I'm not sure what I would do without needle nose pliers when working on electrical wiring in the chicken houses. With at least a couple hundred motors between the two farms they are by and large the most used tool in my tool box.


----------



## AndyL (Mar 9, 2013)

Have to agree Dan. have several Channel Lock brand, slip joint pliers. Second is needle nose.


----------



## RockmartGA (Jun 29, 2011)

Never heard of Knipex pliers that was mentioned in the article. Looks to have some innovative designs such as this one. http://www.amazon.com/Knipex-8603250-10-Inch-Pliers-Wrench/dp/B000X4OG94


----------



## barnrope (Mar 22, 2010)

I always carry a little Vice Grip, even to church. Those knipex pliers are awesome!


----------



## Vol (Jul 5, 2009)

They really are cool. Going to order me some 10" this morning.....love the parallel jaws. Great video in Rockmarts link.

Regards, Mike


----------



## mlappin (Jun 25, 2009)

Vol said:


> They really are cool. Going to order me some 10" this morning.....love the parallel jaws.

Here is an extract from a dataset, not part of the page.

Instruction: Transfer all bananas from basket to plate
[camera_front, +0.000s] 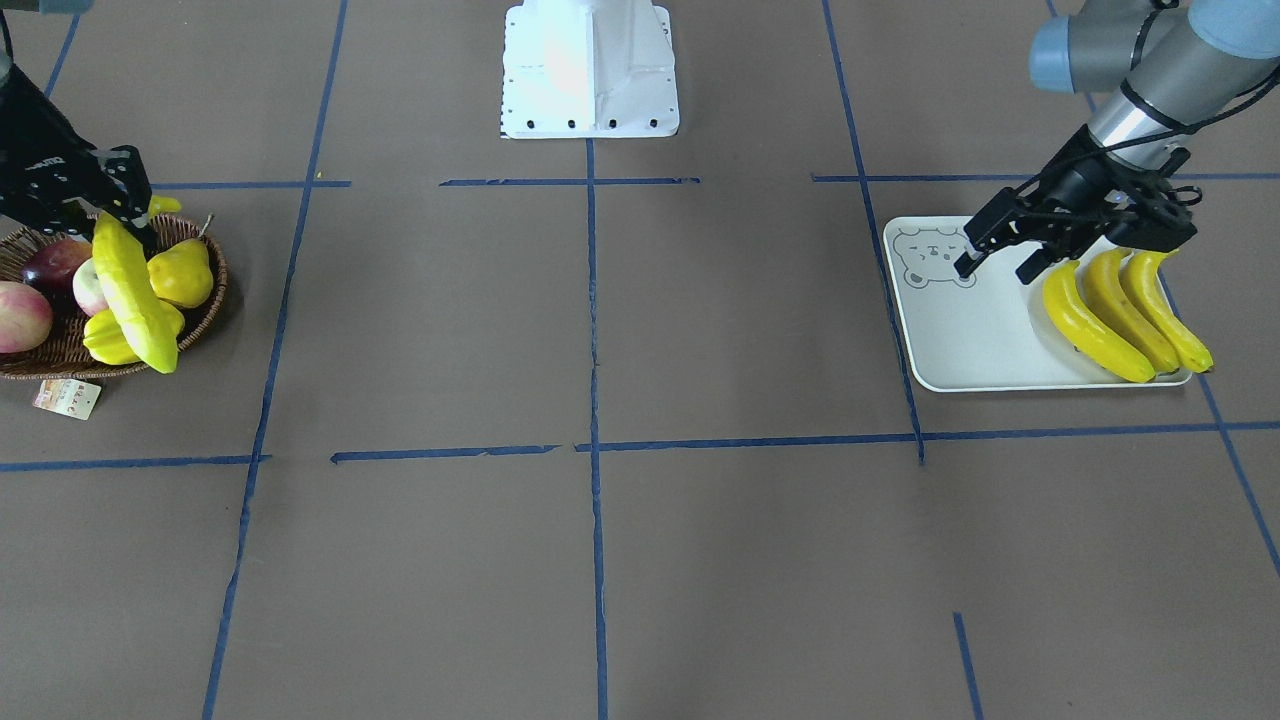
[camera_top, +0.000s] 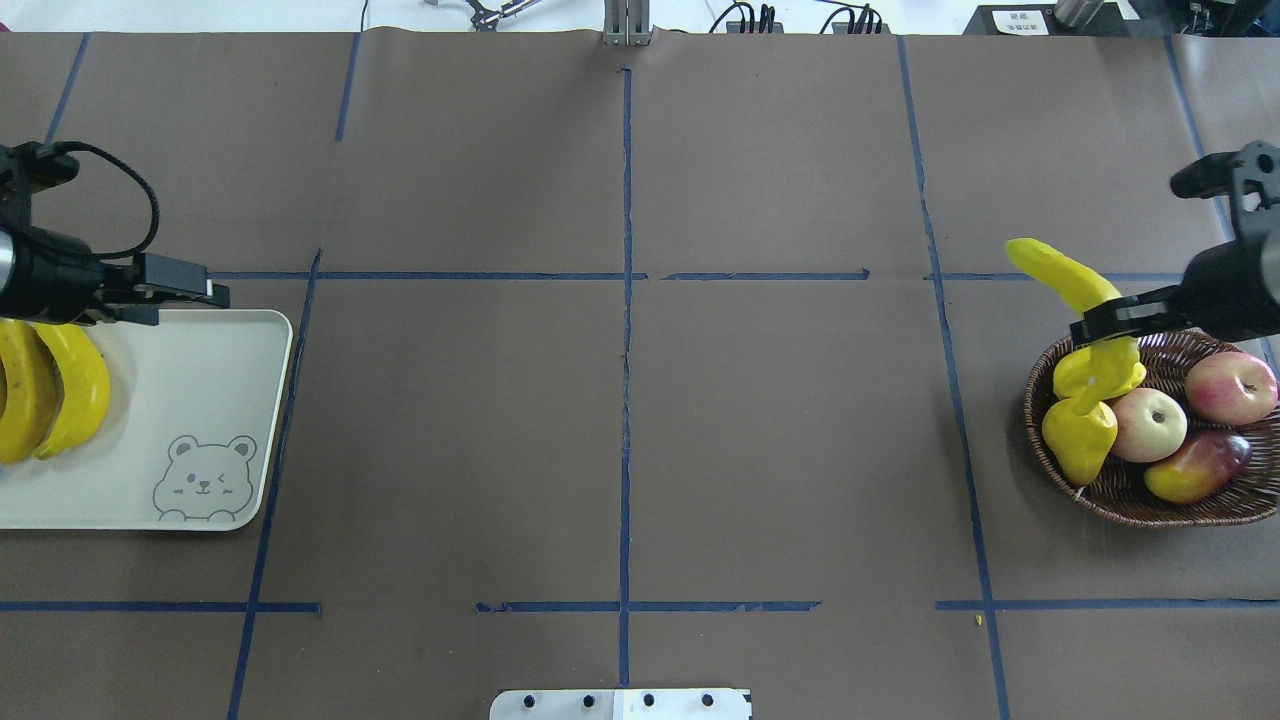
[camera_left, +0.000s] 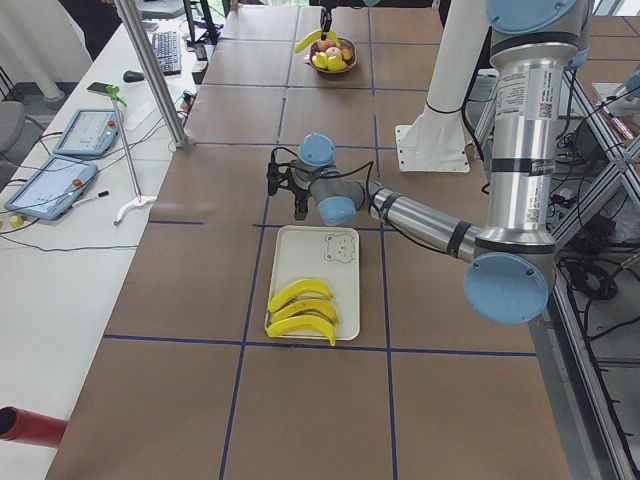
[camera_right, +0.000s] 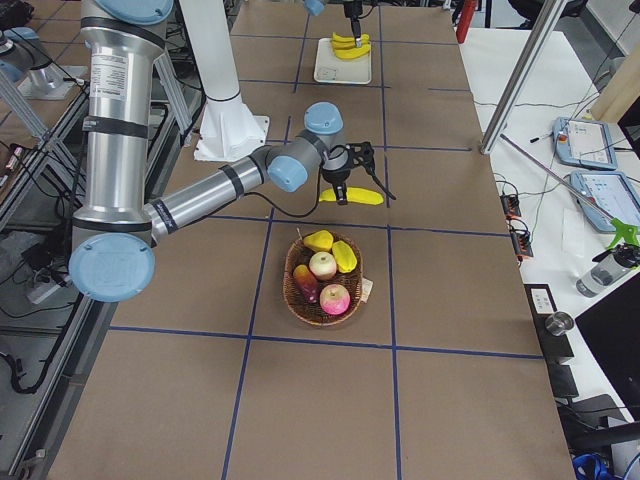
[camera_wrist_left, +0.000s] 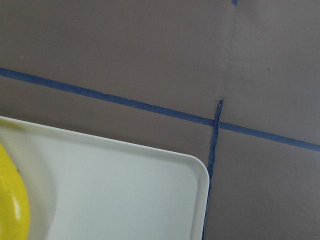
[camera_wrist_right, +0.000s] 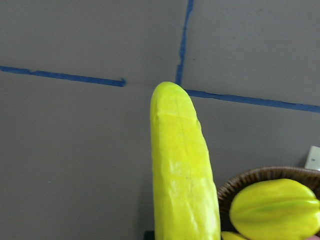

Great video in Rockmarts link.
> 
> Regards, Mike


Might have to get a set of those.

I have a set of Knipex serrated curve jaw pliers, the push button is great as they can't change sizes on you if you open them al lthe way like a standard slip joint plier.

The salesmen for Knipex was at the open house at our local NH dealer, neat part about them is the way the jaws are designed the harder you push the tighter they lock on. He had a metal stand for a demo about a foot tall, grabbed a cross bar, locked them on, stood up then stood on the handle, the more pressure exerted the tighter they lock.

Video of what I have:

http://www.amazon.com/Knipex-8701250-10-Inch-Cobra-Pliers/dp/B000X4J2H0/ref=sr_1_4?ie=UTF8&qid=1406117789&sr=8-4&keywords=Knipex


----------



## Vol (Jul 5, 2009)

Pliers are supposed to arrive Monday.

Regards, Mike


----------



## Vol (Jul 5, 2009)

Well, my pliers came today.....pretty nice....of course they should be....that german engineering is pretty pricey. I will have to use them for awhile before I can give a honest verdict....but I suspicion that it will be a positive outlook. Kinda like snap-ons....not for young guns.

Regards, Mike


----------



## RockmartGA (Jun 29, 2011)

Vol said:


> Well, my pliers came today.....pretty nice....


Sounds like I need to put some of these in my stocking this Christmas....


----------